> [REQUIREMENT]: Please give again, word for word, the lines that lie between the start of the listing below and the line with "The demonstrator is", both included.

> [GIVEN DATA]:
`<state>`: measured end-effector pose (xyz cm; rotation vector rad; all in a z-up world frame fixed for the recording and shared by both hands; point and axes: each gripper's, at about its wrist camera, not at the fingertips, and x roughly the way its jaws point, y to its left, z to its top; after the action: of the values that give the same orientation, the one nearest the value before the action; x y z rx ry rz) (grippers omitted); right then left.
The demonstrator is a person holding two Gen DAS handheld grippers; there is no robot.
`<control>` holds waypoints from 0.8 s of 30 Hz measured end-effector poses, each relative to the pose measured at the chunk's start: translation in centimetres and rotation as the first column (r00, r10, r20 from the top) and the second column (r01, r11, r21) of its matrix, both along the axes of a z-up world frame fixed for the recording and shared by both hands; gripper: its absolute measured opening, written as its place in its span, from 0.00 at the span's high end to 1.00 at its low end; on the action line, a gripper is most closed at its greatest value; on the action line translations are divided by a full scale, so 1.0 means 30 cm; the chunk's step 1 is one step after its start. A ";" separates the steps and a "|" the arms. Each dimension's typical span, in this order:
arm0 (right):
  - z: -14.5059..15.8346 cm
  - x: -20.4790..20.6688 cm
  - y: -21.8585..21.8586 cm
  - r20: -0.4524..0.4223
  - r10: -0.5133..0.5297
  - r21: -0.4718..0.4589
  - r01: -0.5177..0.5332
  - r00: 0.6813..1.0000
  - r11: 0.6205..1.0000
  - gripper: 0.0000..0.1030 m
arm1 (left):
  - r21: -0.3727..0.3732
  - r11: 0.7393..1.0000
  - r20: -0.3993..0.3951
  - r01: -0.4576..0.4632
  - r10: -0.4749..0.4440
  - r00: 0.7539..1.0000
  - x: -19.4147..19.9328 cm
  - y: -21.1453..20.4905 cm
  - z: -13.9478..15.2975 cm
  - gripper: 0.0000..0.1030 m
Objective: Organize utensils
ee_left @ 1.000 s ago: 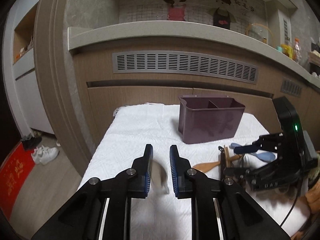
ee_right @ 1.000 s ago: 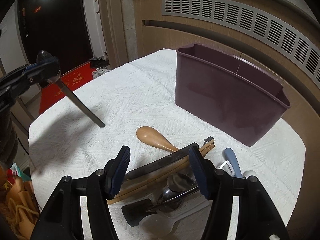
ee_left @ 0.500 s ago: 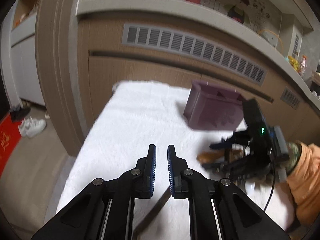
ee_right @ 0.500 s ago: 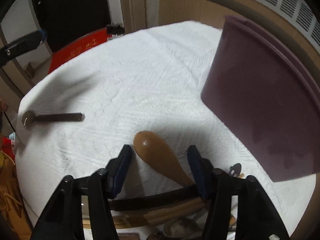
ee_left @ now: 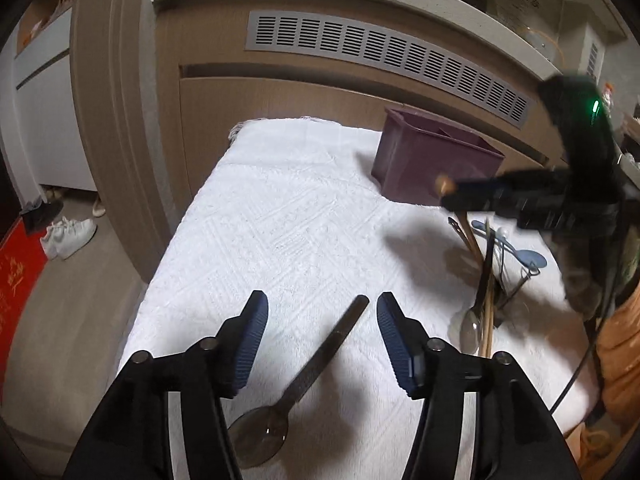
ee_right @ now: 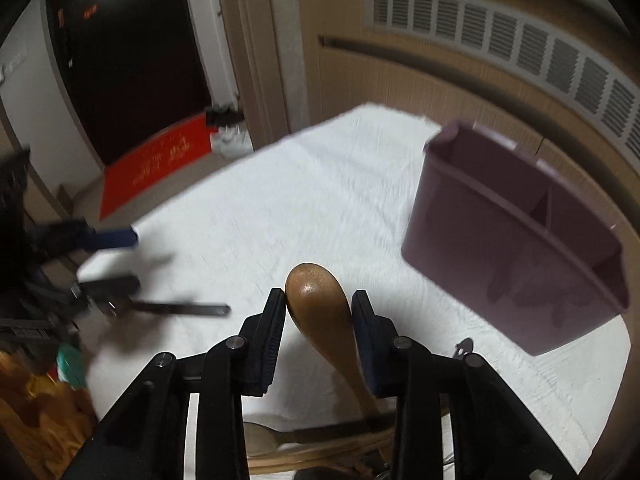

> [RESULT]:
`<state>`: measured end-effector pose (xyz cm; rotation vector rad; all in a z-up world frame fixed for the recording and shared by both hands; point and axes: each gripper's, at about its wrist camera, not at the fingertips, and x roughly the way its jaws point, y to its left, z to its top; after the action: of the values that give the same orientation, the one nearest the value before the action; x y z rx ry rz) (grippers omitted); right then left.
The demonstrator is a person holding two Gen DAS handheld grippers; there is no robot.

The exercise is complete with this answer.